Problem >>
Each line of data below must be printed exactly as written, with any pictures removed.

Stored data >>
= Beginning of Section =
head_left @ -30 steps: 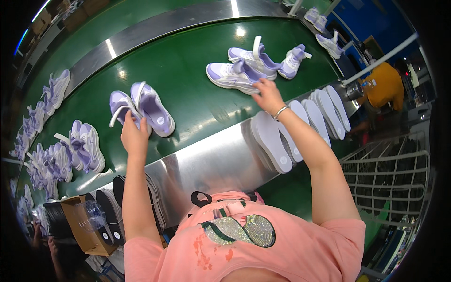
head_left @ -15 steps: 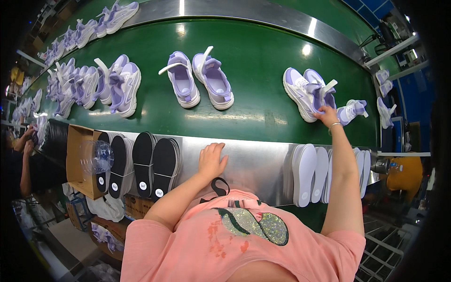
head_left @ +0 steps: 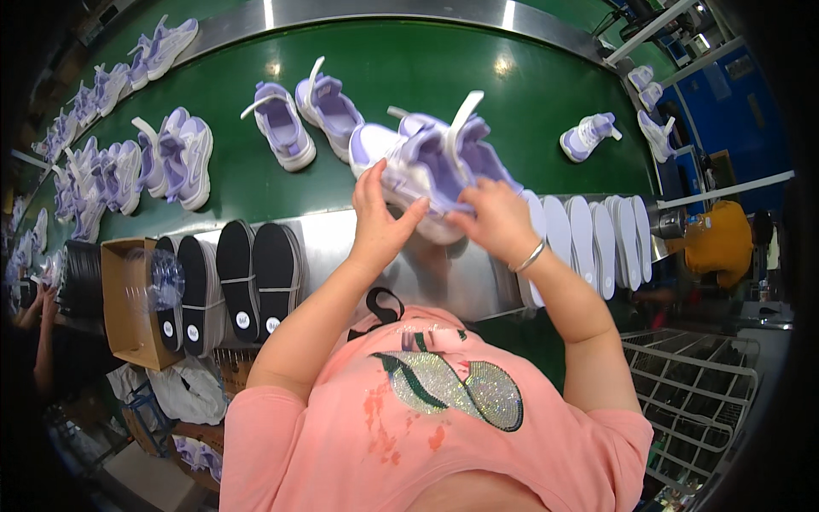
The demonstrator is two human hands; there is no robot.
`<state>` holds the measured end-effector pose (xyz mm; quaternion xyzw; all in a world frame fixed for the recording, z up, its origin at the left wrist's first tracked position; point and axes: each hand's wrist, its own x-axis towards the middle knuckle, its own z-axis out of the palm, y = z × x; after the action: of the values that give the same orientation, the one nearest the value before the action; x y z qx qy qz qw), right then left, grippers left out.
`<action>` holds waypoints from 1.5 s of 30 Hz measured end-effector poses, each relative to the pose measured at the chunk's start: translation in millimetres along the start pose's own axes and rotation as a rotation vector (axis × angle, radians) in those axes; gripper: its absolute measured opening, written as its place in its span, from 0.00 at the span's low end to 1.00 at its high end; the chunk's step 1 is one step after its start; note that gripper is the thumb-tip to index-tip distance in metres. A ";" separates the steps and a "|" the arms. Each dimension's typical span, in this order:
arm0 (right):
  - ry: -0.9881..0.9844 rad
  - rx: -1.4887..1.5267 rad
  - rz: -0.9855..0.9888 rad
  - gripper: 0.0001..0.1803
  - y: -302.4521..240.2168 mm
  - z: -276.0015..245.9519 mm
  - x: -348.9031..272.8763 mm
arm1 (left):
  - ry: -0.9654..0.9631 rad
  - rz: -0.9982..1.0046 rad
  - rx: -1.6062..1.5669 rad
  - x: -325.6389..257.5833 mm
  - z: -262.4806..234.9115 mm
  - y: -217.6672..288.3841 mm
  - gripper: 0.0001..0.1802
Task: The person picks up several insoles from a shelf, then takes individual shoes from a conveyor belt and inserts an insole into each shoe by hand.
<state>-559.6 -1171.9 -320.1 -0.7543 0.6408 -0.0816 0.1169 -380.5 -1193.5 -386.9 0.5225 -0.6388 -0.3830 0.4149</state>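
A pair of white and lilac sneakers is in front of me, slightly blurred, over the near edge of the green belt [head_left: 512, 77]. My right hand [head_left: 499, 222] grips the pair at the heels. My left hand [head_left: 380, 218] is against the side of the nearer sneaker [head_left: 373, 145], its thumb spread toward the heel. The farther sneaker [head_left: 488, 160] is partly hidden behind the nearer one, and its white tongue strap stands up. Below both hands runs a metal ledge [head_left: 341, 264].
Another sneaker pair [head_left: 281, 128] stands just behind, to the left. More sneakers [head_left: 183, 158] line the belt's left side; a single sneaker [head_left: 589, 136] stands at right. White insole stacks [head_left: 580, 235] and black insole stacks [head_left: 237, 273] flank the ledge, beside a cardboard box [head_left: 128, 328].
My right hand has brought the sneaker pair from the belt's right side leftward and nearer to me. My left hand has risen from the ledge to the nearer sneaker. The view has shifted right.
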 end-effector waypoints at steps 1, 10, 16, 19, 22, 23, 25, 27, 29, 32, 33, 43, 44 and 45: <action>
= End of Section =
Result of the task >>
head_left @ -30 steps: 
head_left @ -15 steps: 
head_left @ +0 steps: 
The demonstrator is two human hands; there is no robot.
`<state>` holds the measured end-effector pose (xyz mm; quaternion xyzw; all in a world frame fixed for the recording, z up, its origin at the left wrist's first tracked position; point and axes: each hand's wrist, its own x-axis towards the middle knuckle, its own z-axis out of the palm, y = z × x; after the action: of the values that give the same orientation, the one nearest the value before the action; x y z qx qy qz qw), right then left, grippers left out.
`<action>` holds waypoints from 1.5 s of 30 Hz measured end-effector poses, each relative to the pose measured at the chunk's start: translation in millimetres along the start pose's own axes and rotation as a rotation vector (axis × angle, radians) in those axes; gripper: its absolute measured opening, written as its place in its span, from 0.00 at the span's low end to 1.00 at its high end; the chunk's step 1 is one step after its start; note that gripper is the thumb-tip to index-tip distance in metres. A ";" separates the steps and a "|" the arms. Each dimension's typical span, in this order:
arm0 (right):
  - ry: -0.9881..0.9844 rad
  - rx: -1.4887..1.5267 rad
  - rz: -0.9855..0.9888 rad
  - gripper: 0.0001..0.1803
  - y: -302.4521..240.2168 mm
  - z: -276.0015..245.9519 mm
  - x: -348.9031..272.8763 mm
arm1 (left):
  - ry: -0.9654..0.9631 rad
  - rz: -0.9982..1.0046 rad
  - rx: -1.6062..1.5669 rad
  - x: -325.6389..257.5833 mm
  - z: -262.4806..234.9115 mm
  - y: -217.6672..288.3841 mm
  - gripper: 0.0001..0.1802
Task: The person picks up several insoles from a shelf, then takes individual shoes from a conveyor belt and inserts an insole into each shoe by hand.
<state>-559.6 -1171.9 -320.1 -0.7543 0.6408 -0.0816 0.1169 -380.5 -1193.5 -386.9 0.5225 -0.6388 -0.3830 0.4149</state>
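A pair of white and lilac sneakers is in front of me, slightly blurred, over the near edge of the green belt [head_left: 512, 77]. My right hand [head_left: 499, 222] grips the pair at the heels. My left hand [head_left: 380, 218] is against the side of the nearer sneaker [head_left: 373, 145], its thumb spread toward the heel. The farther sneaker [head_left: 488, 160] is partly hidden behind the nearer one, and its white tongue strap stands up. Below both hands runs a metal ledge [head_left: 341, 264].
Another sneaker pair [head_left: 281, 128] stands just behind, to the left. More sneakers [head_left: 183, 158] line the belt's left side; a single sneaker [head_left: 589, 136] stands at right. White insole stacks [head_left: 580, 235] and black insole stacks [head_left: 237, 273] flank the ledge, beside a cardboard box [head_left: 128, 328].
My right hand has brought the sneaker pair from the belt's right side leftward and nearer to me. My left hand has risen from the ledge to the nearer sneaker. The view has shifted right.
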 end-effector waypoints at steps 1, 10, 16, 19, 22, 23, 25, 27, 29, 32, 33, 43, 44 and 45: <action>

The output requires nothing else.